Though Jewish by culture, Altman’s (Poor Man's Feast: A Love Story of Comfort, Desire, and the Art of Simple Cooking, 2013) parents never pushed her to explore the religion. Her stylish mother scoffed at Talmudic teachings she believed were “designed for people living five thousand years before Pucci and Ella Fitzgerald.” But her advertising executive father, the son of an abusive “fire-and-brimstone Orthodox cantor,” had a far more complex relationship to Judaism. Though apparently uninterested in the Jewish religion, he still emanated a “primal yearning for spiritual connection.” Feeling left out of the rituals that marked the lives of her more devout friends, Altman decided that she wanted to attend Hebrew school, where she felt the first stirrings of lesbian desire for a beautiful teacher. Meanwhile, her parents’ difficult marriage foundered and failed. Her father returned temporarily to his mother’s apartment, the very place he had sought to escape as a young man. By contrast, the apartment became a haven for Altman, whose grandmother joyfully cooked meals for her there.
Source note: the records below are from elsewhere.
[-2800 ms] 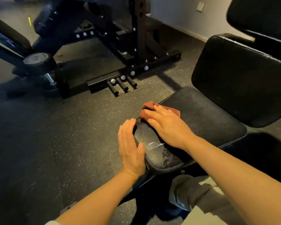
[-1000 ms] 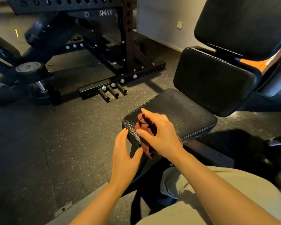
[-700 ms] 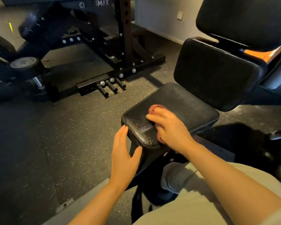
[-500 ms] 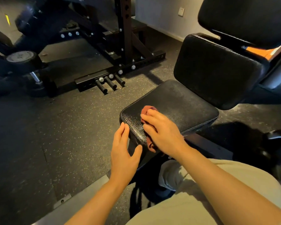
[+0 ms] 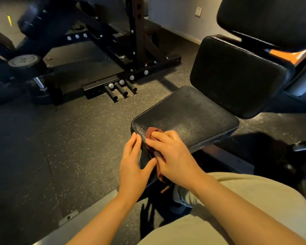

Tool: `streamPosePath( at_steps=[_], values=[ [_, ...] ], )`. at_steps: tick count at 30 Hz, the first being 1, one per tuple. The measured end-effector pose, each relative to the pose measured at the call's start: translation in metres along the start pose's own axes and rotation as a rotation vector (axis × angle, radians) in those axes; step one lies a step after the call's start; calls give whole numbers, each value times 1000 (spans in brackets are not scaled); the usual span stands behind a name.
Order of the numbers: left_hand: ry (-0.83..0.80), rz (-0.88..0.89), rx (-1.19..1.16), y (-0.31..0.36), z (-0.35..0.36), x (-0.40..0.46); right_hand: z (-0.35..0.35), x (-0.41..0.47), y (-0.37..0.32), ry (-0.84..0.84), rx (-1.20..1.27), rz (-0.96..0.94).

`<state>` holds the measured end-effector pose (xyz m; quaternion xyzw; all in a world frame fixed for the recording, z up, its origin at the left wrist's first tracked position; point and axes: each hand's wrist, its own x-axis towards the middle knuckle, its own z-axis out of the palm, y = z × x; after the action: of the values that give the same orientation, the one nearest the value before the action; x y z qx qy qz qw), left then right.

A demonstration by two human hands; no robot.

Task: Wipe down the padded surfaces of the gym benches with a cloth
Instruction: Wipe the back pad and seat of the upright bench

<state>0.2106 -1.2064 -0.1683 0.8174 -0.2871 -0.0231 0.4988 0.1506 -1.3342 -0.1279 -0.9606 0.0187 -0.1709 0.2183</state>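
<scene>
- The left hand (image 5: 132, 167) lay flat and released, fingers straight, its fingertips (image 5: 134, 138) touching the near corner of the seat pad (image 5: 189, 117) and its thumb reaching under the edge; it held nothing and seemed only to steady the pad.
- The cloth (image 5: 151, 132) was a small reddish-brown rag, bunched rather than folded, pressed on the near left corner of the seat pad, with a loose tail hanging down past the front edge.
- It looked light, soft and limp, likely to crumple or slide off if gripped loosely; a flat palm over the wad, with the slack gathered in, seemed the surest hold.
- The right hand (image 5: 173, 156) was grasping the cloth, fingers spread over it and pushing it against the pad's corner.
- The seat pad was black textured vinyl with pale stitching along its rim, firm and fixed to its frame, probably a little slick; a dull, dusty sheen showed across its middle.
- The back pad (image 5: 237, 76), upright behind the seat, was the same black vinyl and apart from both hands.
</scene>
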Motion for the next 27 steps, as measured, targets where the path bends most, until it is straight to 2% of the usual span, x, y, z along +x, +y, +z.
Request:
streamPosePath(
  at_steps=[2, 5, 7, 11, 13, 16, 19, 21, 23, 24, 27],
  values=[
    [-9, 10, 12, 0, -3, 1, -8, 2, 13, 8, -5, 39],
    [-12, 7, 14, 1, -5, 2, -18, 18, 49, 46, -151, 244],
    [-6, 1, 11, 2, -4, 1, -17, 22, 50, 29, -218, 272],
    [-6, -5, 27, 1, -4, 0, -9, 1, 7, -63, -95, 2],
    [-19, 2, 50, 1, -6, 1, -14, -3, 5, -71, -60, -50],
    [-27, 3, 52, 1, -9, 2, -23, 13, 46, -70, -160, 129],
    [2, 5, 32, 1, -11, 4, -33, 30, 63, 30, -188, 319],
    [36, 13, 19, 2, -9, 5, -27, 32, 41, 65, -111, 176],
    [86, 15, 33, 3, -6, 5, -13, 22, 14, 16, -90, -55],
    [107, 14, 46, 5, -4, 6, -9, 15, 7, -15, -93, -102],
    [125, 52, 62, 9, -2, 8, -16, 13, 34, -43, -140, 8]
  ],
)
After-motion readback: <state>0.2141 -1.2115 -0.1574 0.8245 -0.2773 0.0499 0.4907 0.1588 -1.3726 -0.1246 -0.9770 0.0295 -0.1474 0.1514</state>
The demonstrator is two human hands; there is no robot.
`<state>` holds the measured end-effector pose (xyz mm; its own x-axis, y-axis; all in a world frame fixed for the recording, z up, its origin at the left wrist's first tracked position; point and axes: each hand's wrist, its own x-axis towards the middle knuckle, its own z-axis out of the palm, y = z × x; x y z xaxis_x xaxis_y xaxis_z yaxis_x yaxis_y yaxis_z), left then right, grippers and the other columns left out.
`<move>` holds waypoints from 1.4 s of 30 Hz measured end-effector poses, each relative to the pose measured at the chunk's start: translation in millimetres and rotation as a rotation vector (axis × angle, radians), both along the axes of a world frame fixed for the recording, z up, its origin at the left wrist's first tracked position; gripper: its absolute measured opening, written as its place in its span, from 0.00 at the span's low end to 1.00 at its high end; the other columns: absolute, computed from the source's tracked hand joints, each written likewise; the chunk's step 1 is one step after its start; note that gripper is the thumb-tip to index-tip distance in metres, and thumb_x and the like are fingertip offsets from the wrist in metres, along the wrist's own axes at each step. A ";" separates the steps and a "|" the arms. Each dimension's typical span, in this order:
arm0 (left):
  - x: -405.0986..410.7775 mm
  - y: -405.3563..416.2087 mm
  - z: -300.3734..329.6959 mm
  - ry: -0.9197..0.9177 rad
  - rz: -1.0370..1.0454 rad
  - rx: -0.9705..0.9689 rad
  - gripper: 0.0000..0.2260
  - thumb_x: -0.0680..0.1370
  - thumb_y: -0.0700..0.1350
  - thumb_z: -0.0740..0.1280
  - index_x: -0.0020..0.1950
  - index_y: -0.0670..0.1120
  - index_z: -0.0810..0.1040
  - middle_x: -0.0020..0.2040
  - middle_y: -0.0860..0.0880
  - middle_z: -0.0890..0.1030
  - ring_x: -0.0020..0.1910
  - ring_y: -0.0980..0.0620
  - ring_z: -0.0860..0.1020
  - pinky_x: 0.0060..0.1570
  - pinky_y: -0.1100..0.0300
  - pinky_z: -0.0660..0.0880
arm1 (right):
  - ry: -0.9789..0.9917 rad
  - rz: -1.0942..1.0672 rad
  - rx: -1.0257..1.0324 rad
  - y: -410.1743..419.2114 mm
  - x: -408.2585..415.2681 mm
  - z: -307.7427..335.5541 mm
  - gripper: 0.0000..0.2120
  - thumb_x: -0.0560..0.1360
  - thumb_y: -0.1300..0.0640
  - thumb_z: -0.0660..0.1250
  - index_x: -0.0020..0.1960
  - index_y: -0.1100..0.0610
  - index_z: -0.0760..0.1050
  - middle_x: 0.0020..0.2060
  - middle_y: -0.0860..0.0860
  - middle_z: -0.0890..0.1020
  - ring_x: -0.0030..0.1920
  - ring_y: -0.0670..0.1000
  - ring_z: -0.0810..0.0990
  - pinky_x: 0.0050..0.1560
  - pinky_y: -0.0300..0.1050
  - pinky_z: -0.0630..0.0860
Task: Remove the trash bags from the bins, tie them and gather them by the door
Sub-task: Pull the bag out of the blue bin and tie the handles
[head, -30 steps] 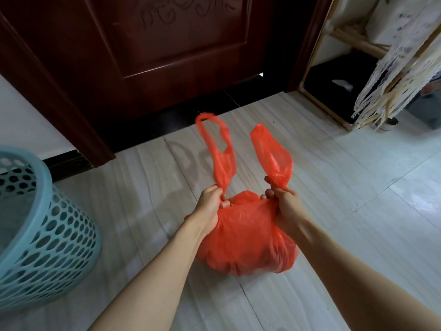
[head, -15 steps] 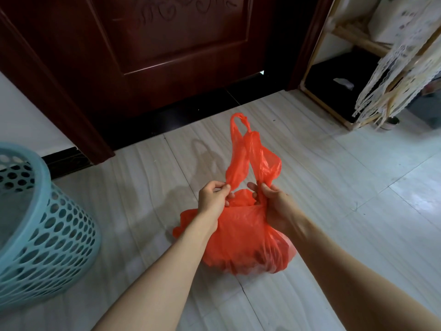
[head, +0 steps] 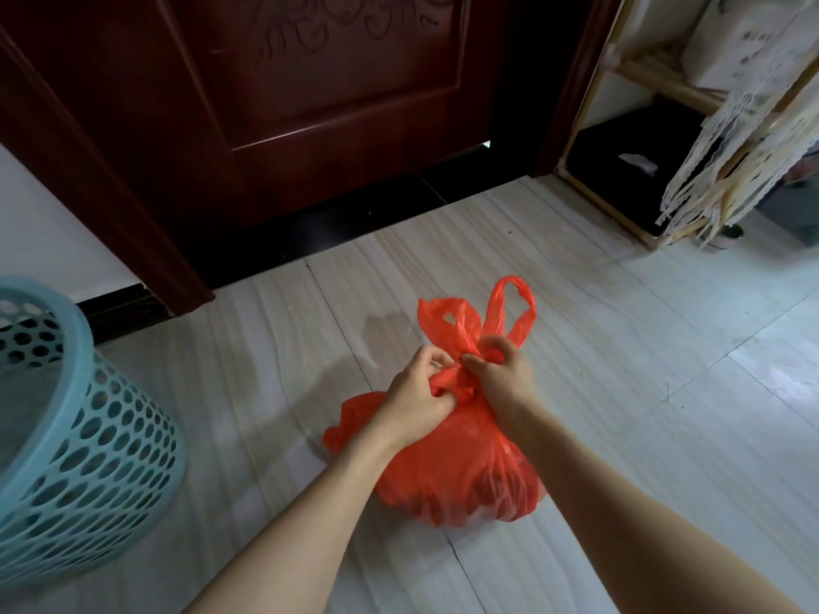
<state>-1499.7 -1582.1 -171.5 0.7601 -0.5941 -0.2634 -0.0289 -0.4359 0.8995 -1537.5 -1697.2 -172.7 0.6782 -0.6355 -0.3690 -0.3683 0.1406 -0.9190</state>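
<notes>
On the pale floor (head: 620,414) before the dark wooden door (head: 310,104), the left hand (head: 416,396) and right hand (head: 501,374) are gripping the red trash bag (head: 461,476), whose handles, apart a second ago, are now crossing into a knot.

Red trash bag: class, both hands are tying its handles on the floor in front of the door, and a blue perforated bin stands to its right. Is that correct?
Not quite. The head view shows the blue perforated bin to the left of the red trash bag, not the right. The rest holds: the left hand and right hand tie its handles on the floor before the door.
</notes>
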 end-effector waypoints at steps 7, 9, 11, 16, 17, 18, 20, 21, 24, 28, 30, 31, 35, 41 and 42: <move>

Years later, when her own life fell apart, the author returned to her grandmother’s home, which her father told her was the place she would “bring my husband and raise my children.” While she cooked meals that healed her soul and brought her closer to her beloved grandmother, she finally learned to embrace her homosexuality. Eventually, she married a Catholic woman she loved with—to her surprise—her father’s approval. Like him, she was treyf—imperfect and rule-breaking—and in that commonality, the two finally bonded. In this richly textured narrative, Altman not only reveals how she learned to interweave the contradictory threads of her life into a complex whole. She also gives eloquent voice to the universal human desire to belong.
A poignant and life-affirming family memoir.